Le FICP signale les incidents de remboursement et les procédures de surendettement. Une inscription réduit fortement l’accès au crédit, sans créer une interdiction légale d’emprunter. Comprendre sa cause, sa durée et les démarches de radiation permet d’agir rapidement, d’éviter les offres risquées et d’évaluer avec prudence un éventuel rachat de crédit.
Dernière mise à jour : juillet 2026.
Géré par la Banque de France, le Fichier des incidents de remboursement des crédits aux particuliers recense certains impayés caractérisés et les procédures de surendettement. L’inscription au FICP ne bloque pas automatiquement un compte bancaire et ne constitue pas une interdiction juridique de crédit.
En pratique, les établissements consultent ce fichier avant d’accorder un financement. Le signalement pèse donc fortement dans leur analyse de solvabilité. La radiation ne crée aucun droit au prêt : la banque examine encore les revenus, les charges, le reste à vivre, la gestion des comptes et les incidents récents.
Le fichage peut suivre des échéances de crédit impayées, un découvert non régularisé répondant aux critères applicables ou la déchéance du terme d’un prêt. Le dépôt d’un dossier de surendettement entraîne également une inscription, mais selon une procédure distincte de celle liée à un incident de remboursement.

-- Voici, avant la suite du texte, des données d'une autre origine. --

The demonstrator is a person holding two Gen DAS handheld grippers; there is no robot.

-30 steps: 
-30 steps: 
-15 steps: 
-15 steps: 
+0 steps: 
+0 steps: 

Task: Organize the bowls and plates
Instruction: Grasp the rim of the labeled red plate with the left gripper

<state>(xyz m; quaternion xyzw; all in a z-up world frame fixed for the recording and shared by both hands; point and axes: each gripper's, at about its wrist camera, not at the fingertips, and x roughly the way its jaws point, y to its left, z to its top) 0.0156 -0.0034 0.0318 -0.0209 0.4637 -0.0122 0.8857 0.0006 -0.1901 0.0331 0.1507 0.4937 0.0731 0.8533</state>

Avant de déclarer un incident de paiement au FICP, l’établissement prêteur doit informer l’emprunteur de la situation. L’avertissement précise généralement la nature de l’incident, le montant à régulariser, les conséquences possibles du signalement et le délai laissé pour agir.
L’emprunteur doit demander un décompte exact comprenant les échéances impayées, les intérêts, les frais éventuellement appliqués et la date limite de régularisation. Lorsque le paiement intégral est impossible, une proposition d’échéancier peut être adressée par écrit, même si son acceptation reste soumise à l’accord du créancier.
Tous les justificatifs doivent être conservés : courrier d’avertissement, relevés, preuves de virement, reçus, échanges avec le service de recouvrement et référence du dossier. Ces documents permettent de prouver une régularisation ou de contester une déclaration inexacte.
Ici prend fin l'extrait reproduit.